What the task asks: Which of the lines below include "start"? Each one should be copied out.

Data section:
>>>
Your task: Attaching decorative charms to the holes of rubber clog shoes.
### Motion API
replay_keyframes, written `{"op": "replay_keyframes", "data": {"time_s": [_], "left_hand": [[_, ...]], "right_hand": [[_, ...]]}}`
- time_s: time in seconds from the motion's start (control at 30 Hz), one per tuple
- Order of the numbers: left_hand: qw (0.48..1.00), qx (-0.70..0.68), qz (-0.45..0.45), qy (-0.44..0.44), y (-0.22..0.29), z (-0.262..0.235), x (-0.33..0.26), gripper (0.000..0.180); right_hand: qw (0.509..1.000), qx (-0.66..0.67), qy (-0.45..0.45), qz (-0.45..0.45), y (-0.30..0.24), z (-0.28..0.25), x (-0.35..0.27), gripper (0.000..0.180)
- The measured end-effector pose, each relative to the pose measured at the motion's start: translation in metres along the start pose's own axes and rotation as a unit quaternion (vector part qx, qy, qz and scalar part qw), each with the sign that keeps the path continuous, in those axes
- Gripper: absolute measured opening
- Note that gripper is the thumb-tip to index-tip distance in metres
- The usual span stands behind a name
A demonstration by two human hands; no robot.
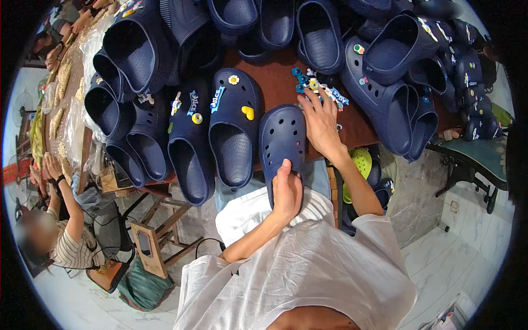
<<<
Answer area:
- time_s: time in seconds from the motion's start (control at 30 Hz), one per tuple
- The measured end-effector pose, each relative to the pose measured at the motion's start: translation in metres along the start pose's own axes and rotation as a unit quaternion (vector part qx, qy, qz and scalar part qw), each with the sign that keeps the path continuous, in those axes

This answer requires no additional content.